━━━━━ The data

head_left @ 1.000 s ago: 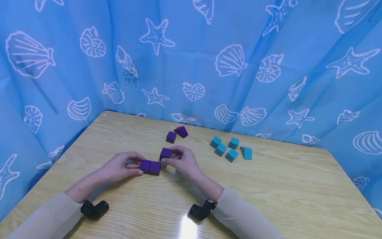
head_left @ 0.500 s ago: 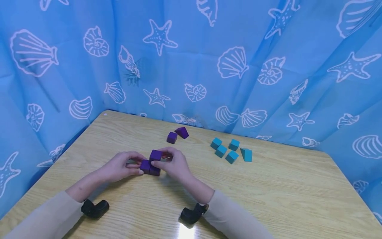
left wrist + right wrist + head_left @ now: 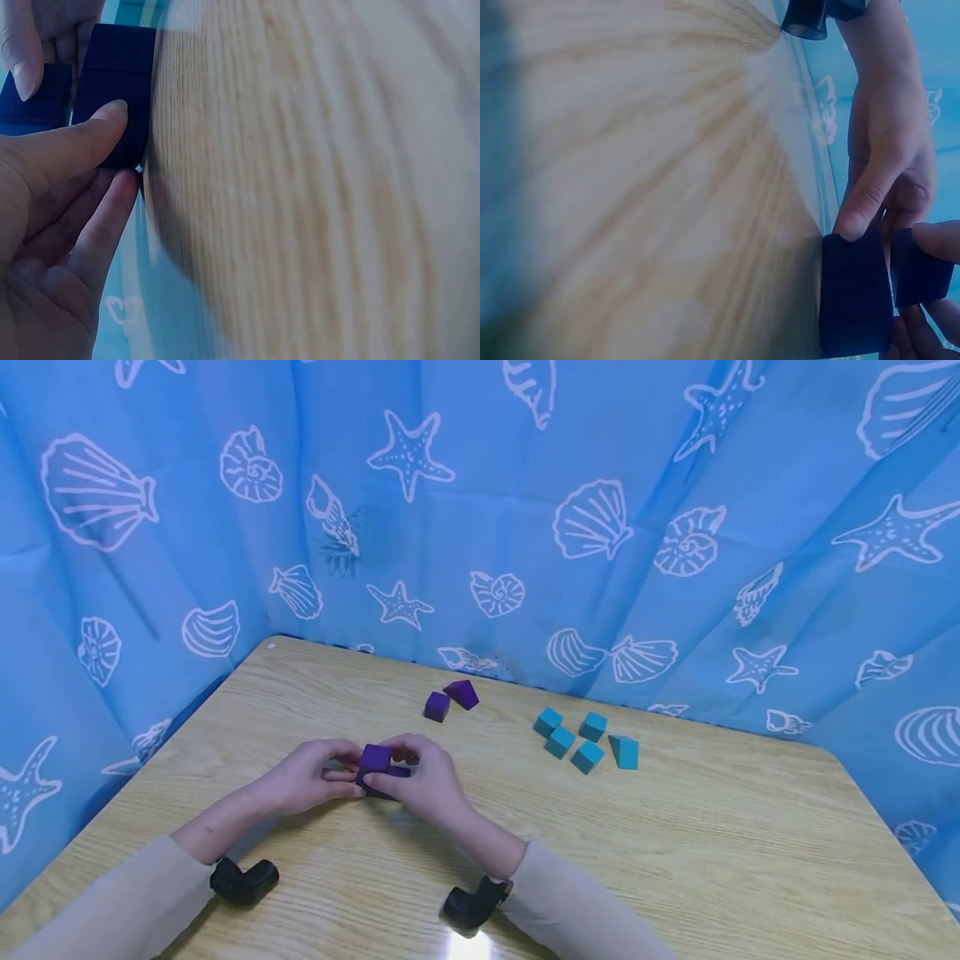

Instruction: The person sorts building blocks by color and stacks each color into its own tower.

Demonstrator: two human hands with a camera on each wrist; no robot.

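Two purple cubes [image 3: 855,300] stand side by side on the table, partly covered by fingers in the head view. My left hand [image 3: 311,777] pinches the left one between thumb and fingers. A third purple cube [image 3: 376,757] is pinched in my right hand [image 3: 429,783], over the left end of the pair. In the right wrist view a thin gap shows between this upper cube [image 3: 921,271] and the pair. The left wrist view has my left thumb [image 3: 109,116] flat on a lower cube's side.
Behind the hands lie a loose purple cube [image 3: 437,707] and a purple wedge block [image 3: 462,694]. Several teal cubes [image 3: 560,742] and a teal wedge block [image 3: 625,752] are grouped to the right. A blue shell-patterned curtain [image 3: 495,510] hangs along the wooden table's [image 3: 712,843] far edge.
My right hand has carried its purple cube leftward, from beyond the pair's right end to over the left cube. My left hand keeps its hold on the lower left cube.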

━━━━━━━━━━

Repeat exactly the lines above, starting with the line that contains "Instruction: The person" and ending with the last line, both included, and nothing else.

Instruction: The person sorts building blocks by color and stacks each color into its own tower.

Demonstrator: two human hands with a camera on each wrist; no robot.

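Two purple cubes [image 3: 855,300] stand side by side on the table, partly covered by fingers in the head view. My left hand [image 3: 311,777] pinches the left one between thumb and fingers. A third purple cube [image 3: 376,757] is pinched in my right hand [image 3: 429,783], over the left end of the pair. In the right wrist view a thin gap shows between this upper cube [image 3: 921,271] and the pair. The left wrist view has my left thumb [image 3: 109,116] flat on a lower cube's side.
Behind the hands lie a loose purple cube [image 3: 437,707] and a purple wedge block [image 3: 462,694]. Several teal cubes [image 3: 560,742] and a teal wedge block [image 3: 625,752] are grouped to the right. A blue shell-patterned curtain [image 3: 495,510] hangs along the wooden table's [image 3: 712,843] far edge.
My right hand has carried its purple cube leftward, from beyond the pair's right end to over the left cube. My left hand keeps its hold on the lower left cube.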

No further work remains in this exercise.